In the demonstration, the specific impulse response that is used for the digital filter, or discreet-time filter, is the one that I show here. And the associated frequency response is the frequency response of a discreet-time, low-pass filter, as I indicate below. And the cutoff frequency of that filter-- as I indicate, the filter was designed as a discreet-time filter with a cutoff frequency of pi over 5.
And let me just draw your attention to the fact that pi over 5 is also a 10th of 2 pi. And so in fact the digital or discreet-time filter cutoff frequency is a 10th of 2 pi. And as I'll stress again shortly, remember that, in the frequency normalization or unnormalization, 2 pi represents, in effect, the sampling frequency. And so the consequence of that is that the cutoff frequency really, is going to be associated with a 10th of the sampling frequency. But, for now, keep in mind that it's just simply a 10th of 2 pi.
Now, the equivalent continuous-time system, in terms of the impulse response, is, of course, a band-limited interpolation of the impulse response associated with the discreet-time filter. And in the frequency domain, the frequency response is correspondingly a time-scaled, frequency scaled version of the frequency response. So, in fact, in the frequency domain and in the time domain related to the continuous-time signal, the associated impulse response is what I indicate here-- a band-limited interpolation of the discreet-time impulse response and time scale, in fact. And the frequency response-- following the discussion that we've previously gone through-- is a frequency-scaled version of the one associated with the digital filter.
Well, the first thing that I'll want to look at is the impulse response. And when we do, let me just indicate that in the actual implementation things are slightly different than they are associated with the ideal analysis. In particular, in converting from a discreet-time sequence to the continuous-time signal, whereas this way of looking at it is convenient in the context of the analysis, in fact, the way it's done is using a more or less standard digital to analog converter.
And what a digital to analog converter does, as I indicated in the previous lecture, is to convert the sequence not to an impulse train but, in fact, to go directly through a zero-order hold. And so, usually what comes out of a digital to analog converter is a staircase type of signal associated with a zero-order hold. And then, the result of that is low-pass filtered to do the reconstruction.
So what we'll want to look at, then, is that reconstruction, first with just an impulse input. And so, what we'll see after the low-pass filter, for the impulse response, is a smooth curve like this. But also, as part of the demonstration, what I'll do, just to show the zero-order hold, is to take the low-pass filter out temporarily and then put it back in. So first, let's just look at the filter impulse response.

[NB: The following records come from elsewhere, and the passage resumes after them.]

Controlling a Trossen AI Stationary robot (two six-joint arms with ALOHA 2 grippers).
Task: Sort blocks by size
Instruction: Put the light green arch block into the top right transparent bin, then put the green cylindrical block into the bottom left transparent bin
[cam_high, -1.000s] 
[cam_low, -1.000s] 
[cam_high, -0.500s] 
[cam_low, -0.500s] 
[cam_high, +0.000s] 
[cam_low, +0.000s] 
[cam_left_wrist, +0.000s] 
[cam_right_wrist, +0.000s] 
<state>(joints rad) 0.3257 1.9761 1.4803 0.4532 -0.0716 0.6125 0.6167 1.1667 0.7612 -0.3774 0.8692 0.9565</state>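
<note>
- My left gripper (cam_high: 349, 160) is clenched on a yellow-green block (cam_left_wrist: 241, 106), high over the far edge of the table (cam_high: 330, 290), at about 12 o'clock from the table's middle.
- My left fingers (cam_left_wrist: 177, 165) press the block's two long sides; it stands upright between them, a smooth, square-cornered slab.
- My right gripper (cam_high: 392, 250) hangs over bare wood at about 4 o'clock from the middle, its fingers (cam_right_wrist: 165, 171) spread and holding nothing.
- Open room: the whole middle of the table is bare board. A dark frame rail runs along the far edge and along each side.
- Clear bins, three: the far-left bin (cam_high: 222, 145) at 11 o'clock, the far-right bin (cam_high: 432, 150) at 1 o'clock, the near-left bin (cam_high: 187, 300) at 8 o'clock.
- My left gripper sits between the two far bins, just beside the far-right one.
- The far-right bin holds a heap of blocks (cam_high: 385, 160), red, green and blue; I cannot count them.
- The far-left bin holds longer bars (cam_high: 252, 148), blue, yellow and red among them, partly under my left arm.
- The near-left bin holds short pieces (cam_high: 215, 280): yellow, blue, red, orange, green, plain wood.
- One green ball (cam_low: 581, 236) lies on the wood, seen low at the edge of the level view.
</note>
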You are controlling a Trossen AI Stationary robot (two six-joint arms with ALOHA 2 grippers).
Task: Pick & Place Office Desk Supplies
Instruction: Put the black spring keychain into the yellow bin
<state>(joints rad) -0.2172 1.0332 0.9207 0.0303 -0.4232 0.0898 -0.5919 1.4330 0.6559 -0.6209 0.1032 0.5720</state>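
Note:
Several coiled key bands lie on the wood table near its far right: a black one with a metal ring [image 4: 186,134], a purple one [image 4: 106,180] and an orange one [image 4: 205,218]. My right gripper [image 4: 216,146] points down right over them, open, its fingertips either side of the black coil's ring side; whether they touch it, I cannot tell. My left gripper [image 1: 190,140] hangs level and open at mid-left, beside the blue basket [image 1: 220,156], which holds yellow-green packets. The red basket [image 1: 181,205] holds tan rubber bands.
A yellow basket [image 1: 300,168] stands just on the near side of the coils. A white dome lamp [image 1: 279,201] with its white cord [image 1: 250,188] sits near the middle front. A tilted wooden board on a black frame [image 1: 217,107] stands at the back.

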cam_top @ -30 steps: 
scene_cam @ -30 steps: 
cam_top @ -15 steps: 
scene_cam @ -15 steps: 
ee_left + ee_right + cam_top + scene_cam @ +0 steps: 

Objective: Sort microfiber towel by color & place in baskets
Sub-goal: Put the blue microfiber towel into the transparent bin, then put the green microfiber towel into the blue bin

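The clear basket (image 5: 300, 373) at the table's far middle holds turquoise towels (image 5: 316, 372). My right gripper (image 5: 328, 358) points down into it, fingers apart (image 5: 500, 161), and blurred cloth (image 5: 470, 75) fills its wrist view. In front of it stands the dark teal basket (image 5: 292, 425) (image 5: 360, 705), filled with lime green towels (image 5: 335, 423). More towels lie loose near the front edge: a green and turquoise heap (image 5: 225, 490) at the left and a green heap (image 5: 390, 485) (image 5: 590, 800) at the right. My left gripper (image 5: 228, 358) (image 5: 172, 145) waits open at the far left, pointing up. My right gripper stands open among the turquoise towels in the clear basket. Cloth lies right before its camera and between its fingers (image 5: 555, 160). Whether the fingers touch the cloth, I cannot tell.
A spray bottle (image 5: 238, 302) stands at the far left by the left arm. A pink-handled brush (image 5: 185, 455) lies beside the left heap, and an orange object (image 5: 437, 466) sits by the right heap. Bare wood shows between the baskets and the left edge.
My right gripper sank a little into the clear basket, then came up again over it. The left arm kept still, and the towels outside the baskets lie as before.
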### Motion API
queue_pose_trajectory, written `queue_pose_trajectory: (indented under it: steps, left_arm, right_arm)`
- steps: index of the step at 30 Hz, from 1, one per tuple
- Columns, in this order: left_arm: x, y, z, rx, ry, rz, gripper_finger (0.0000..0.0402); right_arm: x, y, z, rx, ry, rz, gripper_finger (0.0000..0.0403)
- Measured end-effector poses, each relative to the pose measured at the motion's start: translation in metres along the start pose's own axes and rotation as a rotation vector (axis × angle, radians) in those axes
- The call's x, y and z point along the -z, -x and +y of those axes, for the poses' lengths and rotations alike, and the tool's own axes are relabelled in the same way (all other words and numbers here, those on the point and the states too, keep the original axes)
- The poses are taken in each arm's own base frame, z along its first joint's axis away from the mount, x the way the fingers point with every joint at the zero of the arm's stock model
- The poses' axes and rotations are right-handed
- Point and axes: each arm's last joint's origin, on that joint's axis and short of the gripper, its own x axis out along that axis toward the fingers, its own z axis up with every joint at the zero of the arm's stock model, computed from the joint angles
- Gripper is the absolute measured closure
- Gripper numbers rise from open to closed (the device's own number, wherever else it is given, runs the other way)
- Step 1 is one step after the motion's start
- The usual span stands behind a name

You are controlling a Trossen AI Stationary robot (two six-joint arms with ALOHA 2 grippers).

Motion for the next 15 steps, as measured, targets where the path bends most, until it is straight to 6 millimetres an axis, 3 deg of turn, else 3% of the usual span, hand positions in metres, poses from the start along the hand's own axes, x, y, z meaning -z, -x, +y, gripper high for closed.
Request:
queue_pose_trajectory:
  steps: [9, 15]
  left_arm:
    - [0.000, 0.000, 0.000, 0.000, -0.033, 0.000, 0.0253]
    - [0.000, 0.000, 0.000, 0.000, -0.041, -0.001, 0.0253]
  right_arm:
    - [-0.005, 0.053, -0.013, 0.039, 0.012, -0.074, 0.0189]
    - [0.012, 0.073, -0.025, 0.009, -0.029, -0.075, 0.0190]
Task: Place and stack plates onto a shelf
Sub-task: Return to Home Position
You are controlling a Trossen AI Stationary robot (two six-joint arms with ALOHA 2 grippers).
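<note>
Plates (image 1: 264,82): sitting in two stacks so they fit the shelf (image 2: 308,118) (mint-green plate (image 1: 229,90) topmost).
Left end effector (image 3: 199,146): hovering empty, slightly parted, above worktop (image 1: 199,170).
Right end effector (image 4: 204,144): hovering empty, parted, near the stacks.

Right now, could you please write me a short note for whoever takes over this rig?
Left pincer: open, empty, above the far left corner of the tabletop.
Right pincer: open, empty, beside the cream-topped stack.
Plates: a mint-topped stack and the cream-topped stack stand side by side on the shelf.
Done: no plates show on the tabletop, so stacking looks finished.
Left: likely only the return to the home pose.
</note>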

What we see here is the impulse response of the overall system. And we observe, for one thing, that it's a symmetrical impulse response. In other words, corresponds to a linear phase filter. We could also look at the impulse response before the desampling low-pass filter-- let's take out the desampling low-pass filter slowly-- and what we observe is, basically, the output of the digital to analog converter.
Which, of course, is a staircase, or boxcar, function, not an impulse train. In the real world, the output of a D to A converter, generally, is a boxcar type of function. We can put the desampling filter back in now and notice that the effect of the desampling filter is, basically, to smooth out the rough edges in the boxcar output from the D to A converter.
OK, so, that's the impulse response of the system. Now, what I'd like to show is the frequency response of the system. And to measure the frequency response, of course, what we can do is put a sine wave into the system and look at the sinusoidal output.
So, in particular now, what will happen is that, with the system, we will put in a continuous-time sinusoid, which is sampled, converted to a sequence. The sampled continuous-time sinusoid is a discreet-time sinusoid. That goes through the digital filter and gets attenuated, or amplified appropriately. And then the output of that is converted back-- and that's, again, a sinusoidal output-- that gets converted back to a continuous-time sinusoid. Theoretically, as I indicate here-- but again, as we just saw, really, represented by a zero-order hold, followed by a low-pass filter. So, that's the overall operation, with one modification from the diagram that we have here.
In this particular diagram I've included and anti-aliasing filter. In fact, in the demonstration there is no anti-aliasing filter. And so, in fact, the input is a sinusoidal input which is not band-limited by virtue of an anti-aliasing filter. It's only, of course, band-limited appropriately if we choose the sinusoidal frequency that way.
So, there is no anti-aliasing filter, and this is the system. And one consequence of that is that, in fact, if we sweep the input sinusoid only up to half the sampling frequency, we'll see no aliasing. But if we let it sweep past that, we're going to get aliasing.
Now, in the demonstration, the sampling rate that's picked for this part of the demonstration is a 20 kilohertz sampling rate. That means, based on the sampling theorem, that as long as the input frequency is below 10 kilohertz we get no aliasing. When the input frequency goes beyond 10 kilohertz , that higher frequency is going to get aliased down into a lower frequency.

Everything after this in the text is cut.